Learn more about the Kalash society July 20, 2010Posted by Yilan in Afghanistan, Macedonia.
Tags: Afghanistan, Kalash, Macedonia
A woman has to move to Bashali to give birth and has to stay there for at least 10 days. Even if a boy is born, he is not considered a ‘man’ until he is six years old. The boy has to live with women and he is not allowed to wear pants or pyjamas for six years since his birth. A big celebration is held when a boy turns six and wears a ‘shalwar’ or pants. After that he eats only with men and not with women. A goat is also sacrificed to mark the occasion and the meat is eaten only by the men.
Alexander the Great (356-323 BC), who conquered the Persian empire and annexed it to Macedonia, is considered one of the greatest military geniuses of all times. In the winter of 327 BC, Alexander passed through what is now Pakistan during his campaign to invade the Indian subcontinent. It is not known exactly where he crossed, but it’s believed that he went up the Kunar River in Pakistan, close to where the Kalash live now, and crossed a mountain pass into what is now Bajaur Valley.
The Kalash are known for their unique way of dressing, especially the attire of their womenfolk. All women wear black robes called ‘Piran’ and it takes at least nine metres of cloth to make one dress. With the passage of time, the black robe has started drawing on diverse fashion influences and has come to be decorated with accessories and colourful embroidery coupled with beads, shells and coins. The Kalash attire is centuries old and has not changed much from its original form. As the belief goes, the women of Kalash started wearing black in honour of a prince called ‘Kala Shehzada’ (black prince) who ruled them centuries ago.
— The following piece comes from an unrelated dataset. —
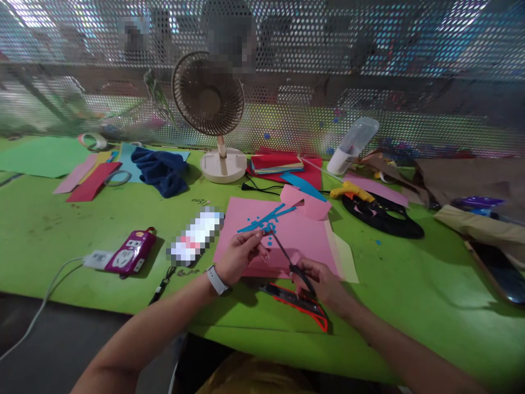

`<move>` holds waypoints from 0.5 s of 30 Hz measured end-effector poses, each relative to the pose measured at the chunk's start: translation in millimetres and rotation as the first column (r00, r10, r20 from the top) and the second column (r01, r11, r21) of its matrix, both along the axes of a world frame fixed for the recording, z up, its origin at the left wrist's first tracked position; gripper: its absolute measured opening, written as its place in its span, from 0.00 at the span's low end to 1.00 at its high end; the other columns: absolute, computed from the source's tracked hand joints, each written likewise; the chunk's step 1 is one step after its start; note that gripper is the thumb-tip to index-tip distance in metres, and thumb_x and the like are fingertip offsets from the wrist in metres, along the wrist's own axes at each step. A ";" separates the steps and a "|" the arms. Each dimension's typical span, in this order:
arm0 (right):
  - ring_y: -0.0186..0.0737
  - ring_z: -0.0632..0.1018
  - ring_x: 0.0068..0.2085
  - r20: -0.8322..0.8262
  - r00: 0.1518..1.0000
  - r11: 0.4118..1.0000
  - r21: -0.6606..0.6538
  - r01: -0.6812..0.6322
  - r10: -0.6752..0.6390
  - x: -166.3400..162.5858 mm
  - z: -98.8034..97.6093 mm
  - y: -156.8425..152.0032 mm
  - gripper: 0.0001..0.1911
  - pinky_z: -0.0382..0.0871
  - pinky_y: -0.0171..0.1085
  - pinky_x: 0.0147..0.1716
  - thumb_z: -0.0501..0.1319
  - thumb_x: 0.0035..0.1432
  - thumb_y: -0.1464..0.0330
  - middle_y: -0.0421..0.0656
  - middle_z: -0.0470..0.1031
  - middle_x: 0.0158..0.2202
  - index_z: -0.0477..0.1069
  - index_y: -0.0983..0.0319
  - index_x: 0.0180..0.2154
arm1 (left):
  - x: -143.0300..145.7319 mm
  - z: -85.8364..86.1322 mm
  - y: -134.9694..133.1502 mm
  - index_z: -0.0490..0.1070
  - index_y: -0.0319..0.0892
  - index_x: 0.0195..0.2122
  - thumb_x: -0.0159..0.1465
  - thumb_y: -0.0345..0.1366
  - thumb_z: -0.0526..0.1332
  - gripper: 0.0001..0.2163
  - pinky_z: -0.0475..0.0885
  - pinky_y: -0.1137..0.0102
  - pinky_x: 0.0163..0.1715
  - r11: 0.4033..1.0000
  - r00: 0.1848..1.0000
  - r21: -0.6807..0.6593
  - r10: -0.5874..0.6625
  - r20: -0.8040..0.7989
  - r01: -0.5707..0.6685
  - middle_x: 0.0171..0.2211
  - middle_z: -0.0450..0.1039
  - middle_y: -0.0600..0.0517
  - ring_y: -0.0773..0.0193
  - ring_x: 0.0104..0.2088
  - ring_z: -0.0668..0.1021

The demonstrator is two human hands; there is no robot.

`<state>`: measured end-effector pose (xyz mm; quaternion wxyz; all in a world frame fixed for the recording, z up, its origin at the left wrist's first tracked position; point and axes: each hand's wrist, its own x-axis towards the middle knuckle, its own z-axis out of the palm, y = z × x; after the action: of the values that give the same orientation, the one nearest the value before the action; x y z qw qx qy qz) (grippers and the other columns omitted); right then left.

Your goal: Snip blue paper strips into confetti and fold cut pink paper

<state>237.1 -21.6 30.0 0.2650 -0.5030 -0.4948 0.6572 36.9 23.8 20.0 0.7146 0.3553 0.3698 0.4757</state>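
My right hand [318,282] grips the black handles of a pair of scissors [282,245], whose blades point up and left toward the other hand. My left hand [241,254] has its thumb and forefinger pinched by the scissor tips, on what looks like a small blue paper strip [268,228], mostly hidden by the fingers. Under both hands lies a pink paper sheet [233,219]. Scattered across it are several tiny blue paper bits, along with longer blue strips [275,211] that cross. A black and orange utility knife [299,304] rests just below my right hand.
A fan [221,166] stands behind the sheet. Left are a phone [197,235], a purple power socket [133,253] and a dark blue cloth [162,169]. To the right, a yellow glue gun [353,190] lies over a black plate-like thing [394,221]. Another phone [498,271] lies far right.
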 end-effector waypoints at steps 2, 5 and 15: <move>0.31 0.68 0.20 0.005 1.000 1.000 -0.007 -0.012 0.012 -0.9 -0.7 -0.8 0.27 0.60 0.32 0.20 0.66 0.43 0.46 0.34 0.65 0.18 0.60 0.60 0.26 | 0.1 -2.4 -0.1 0.77 0.36 0.33 0.56 0.45 0.67 0.14 0.71 0.72 0.29 1.000 1.000 0.000 -0.003 -0.001 0.003 0.19 0.74 0.53 0.71 0.18 0.73; 0.29 0.68 0.20 -0.009 1.000 1.000 0.008 0.011 -0.011 -2.2 -2.0 -1.8 0.27 0.61 0.31 0.21 0.67 0.42 0.46 0.33 0.63 0.19 0.60 0.61 0.25 | 0.2 -5.6 -0.1 0.77 0.37 0.31 0.57 0.44 0.66 0.13 0.72 0.71 0.30 1.000 1.000 0.012 -0.018 -0.003 0.018 0.20 0.75 0.52 0.71 0.18 0.73; 0.29 0.66 0.19 0.006 1.000 1.000 -0.011 0.009 -0.009 -5.2 5.9 -0.4 0.28 0.60 0.32 0.20 0.67 0.40 0.45 0.32 0.62 0.17 0.58 0.60 0.24 | 0.2 -4.3 -0.8 0.77 0.37 0.34 0.57 0.44 0.66 0.13 0.72 0.70 0.29 1.000 1.000 0.013 -0.022 0.001 0.022 0.18 0.74 0.52 0.69 0.18 0.73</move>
<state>231.9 -22.0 35.9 0.2639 -0.5086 -0.4897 0.6572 37.1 23.0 15.6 0.7177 0.3637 0.3623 0.4705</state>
The women wear an extraordinarily large headgear called ‘Kopus’ embellished with buttons, beads and shells, which in some cases tops two kilogrammes in weight. The cost of one dress varies from 2,500 rupees (Dh110) to 6,000 rupees (Dh180), which is a lot of money for the average Kalash.
Robes and belts
Women’s robes cover the entire body right down to the feet and are tied around the stomach with a belt called ‘Chehare’. The average Kalash goes in for four or five dresses a year to coincide with festive occasions. Kalash men normally wear Shalwar-Kameez, a combination of long tunics and trousers, with Chitrali caps that could be black or white.